I tried an enum like this:

enum Animals {
    Frog,
    Duck,
    Otter,
    Fish  
}

And other pieces of code would switch on the enum. However, this leads to ugly switching code, scattering the logic around and problems with comboboxes. There's no pretty way to list all possible Animals. Serialization works great though.

Subclasses

I also thought about where each animal type is a subclass of a common base abstract class. The implementation of Swim() is the same for all Animals, though, so it makes little sense and serializability is a big issue now. Since we represent an animal type (species, if you will), there should be one instance of the subclass per application, which is hard and weird to maintain when we use serialization.

public abstract class AnimalBase {
    string Name { get; set; } // user-readable
    double Weight { get; set; }
    Habitat Habitat { get; set; }
    public void Swim(); { /* swim implementation; the same for all animals but depends                  uses the value of Weight */ }
}

public class Otter: AnimalBase{
    public Otter() {
        Name = "Otter";
        Weight = 10;
        Habitat = "North America";
    }
}

// ... and so on

Just plain awful.

Static fields

This blog post gave me and idea for a solution where each option is a statically defined field inside the type, like this:

public class Animal {
   public static readonly Animal Otter = 
       new Animal 
       { Name="Otter", Weight = 10, Habitat = "North America"}
   // the rest of the animals...

   public string Name { get; set; } // user-readable
   public double Weight { get; set; }
   public Habitat Habitat { get; set; }

   public void Swim();

}

That would be great: you can use it like enums (AnimalType = Animal.Otter), you can easily add a static list of all defined animals, you have a sensible place where to implement Swim(). Immutability can be achieved by making property setters protected. There is a major problem, though: it breaks serializability. A serialized Animal would have to save all its properties and upon deserialization it would create a new instance of Animal, which is something I'd like to avoid.

Is there an easy way to make the third attempt work? Any more suggestions for implementing such a model?
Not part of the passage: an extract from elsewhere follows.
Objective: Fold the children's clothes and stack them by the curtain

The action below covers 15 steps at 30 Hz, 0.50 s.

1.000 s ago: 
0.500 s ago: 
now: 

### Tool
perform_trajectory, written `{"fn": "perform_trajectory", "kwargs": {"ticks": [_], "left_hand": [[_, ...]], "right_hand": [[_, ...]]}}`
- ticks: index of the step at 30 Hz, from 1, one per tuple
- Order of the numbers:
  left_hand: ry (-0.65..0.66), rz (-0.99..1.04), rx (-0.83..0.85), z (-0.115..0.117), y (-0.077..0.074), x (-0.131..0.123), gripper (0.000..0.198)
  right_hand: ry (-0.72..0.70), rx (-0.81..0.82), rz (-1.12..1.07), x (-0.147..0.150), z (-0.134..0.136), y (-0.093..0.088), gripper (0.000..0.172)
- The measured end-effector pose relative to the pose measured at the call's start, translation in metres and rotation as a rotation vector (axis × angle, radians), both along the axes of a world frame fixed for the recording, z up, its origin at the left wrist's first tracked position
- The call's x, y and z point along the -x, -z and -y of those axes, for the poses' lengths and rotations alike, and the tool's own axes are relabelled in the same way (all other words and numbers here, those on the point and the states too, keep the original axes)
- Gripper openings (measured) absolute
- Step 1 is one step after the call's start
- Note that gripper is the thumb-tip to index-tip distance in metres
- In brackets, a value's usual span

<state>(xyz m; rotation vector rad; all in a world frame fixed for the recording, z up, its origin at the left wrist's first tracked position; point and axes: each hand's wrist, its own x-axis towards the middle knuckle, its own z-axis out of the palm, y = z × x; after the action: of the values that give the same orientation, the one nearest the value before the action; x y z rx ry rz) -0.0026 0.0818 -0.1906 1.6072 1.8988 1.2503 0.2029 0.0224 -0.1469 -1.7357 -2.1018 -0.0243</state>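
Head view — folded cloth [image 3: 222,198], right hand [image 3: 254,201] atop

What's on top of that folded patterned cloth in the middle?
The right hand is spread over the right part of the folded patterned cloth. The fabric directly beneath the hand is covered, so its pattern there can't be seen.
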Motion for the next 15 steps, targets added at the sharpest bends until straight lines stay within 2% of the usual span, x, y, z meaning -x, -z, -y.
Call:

I'd go with subclasses, I don't get how serialization is a big issue and single instances. You can use Dependency Injection. — Lukasz Madon, Jun 02 '12 at 22:18
If there are multiple instances that represent the same thing, you have to consider equality conditions. When two Animal types are equal? If the name is the same? What if I compare a serialized name from a previous version with a name in the current version? — Dominik, Jun 02 '12 at 22:34
You have the same serialization problems with all solutions. It should be handled by serialization logic. Subclasses are better for testing, encapsulation and future extension of you app. — Lukasz Madon, Jun 02 '12 at 22:47
@Dominik: Are you saying that if you change the name of `Otter` from `Otter` to `Sea Otter`, then you would want the old instances to be deserialized as `Otter` still -- even though they have different names? — Gabe, Jun 02 '12 at 23:06
@Gabe: If I changed the name of `Otter` to `Sea Otter`, I'd like all old instances to be deserialized as `Sea Otter` - the new name. — Dominik, Jun 03 '12 at 14:50

Chris Sinclair · Answer 1 · 2012-06-02T22:57:47.937

If you have issues with serialization, you can always separate the application-code from the serialization code. That is, place conversion classes that convert to/from your serialized state. The serialized instances can have exposed any empty constructors and properties needed and their only job is to serialize state. Meanwhile, your application logic works with the non-serializable, immutable objects. This way you do not mix your serialization concerns with logical concerns which brings with it a host of disadvantages as you are finding out.

EDIT: Here's some example code:

public class Animal 
{
    public string Name { get; private set; }
    public double Weight { get; private set; }
    public Habitat Habitat { get; private set; }

    internal Animal(string name, double weight, Habitat habitat)
    {
        this.Name = name;
        this.Weight = weight;
        this.Habitat = habitat;
    }

    public void Swim();
}

public class SerializableAnimal
{
    public string Name { get; set; }
    public double Weight { get; set; }
    public SerializableHabitat Habitat { get; set; } //assuming the "Habitat" class is also immutable
}

public static class AnimalSerializer
{
    public static SerializableAnimal CreateSerializable(Animal animal)
    {
        return new SerializableAnimal {Name=animal.Name, Weight=animal.Weight, Habitat=HabitatSerializer.CreateSerializable(animal.Habitat)};
    }

    public static Animal CreateFromSerialized(SerializableAnimal serialized)
    {
        return new Animal(serialized.Name, serialized.Weight, HabitatSerializer.CreateFromSerialized(serialized.Habitat));
    }

    //or if you're using your "Static fields" design, you can switch/case on the name
    public static Animal CreateFromSerialized(SerializableAnimal serialized)
    {
        switch (serialized.Name)
        {
            case "Otter" :
                return Animal.Otter
        }

        return null; //or throw exception
    }
}

Then your application logic for serialization might look something like:

Animal myAnimal = new Animal("Otter", 10, "North America");
Animal myOtherAnimal = Animal.Duck; //static fields example

SerializableAnimal serializable = AnimalSerializer.CreateSerializable(myAnimal);
string xml = XmlSerialize(serializable);
SerializableAnimal deserialized = XmlDeserializer<SerializableAnimal>(xml);

Animal myAnimal = AnimalSerializer.CreateFromSerialized(deserialized);

Just to reiterate, the SerializableAnimal class and usage is ONLY used in the final layer(s) of your application that need to serialize/deserialize. Everything else works against your immutable Animal classes.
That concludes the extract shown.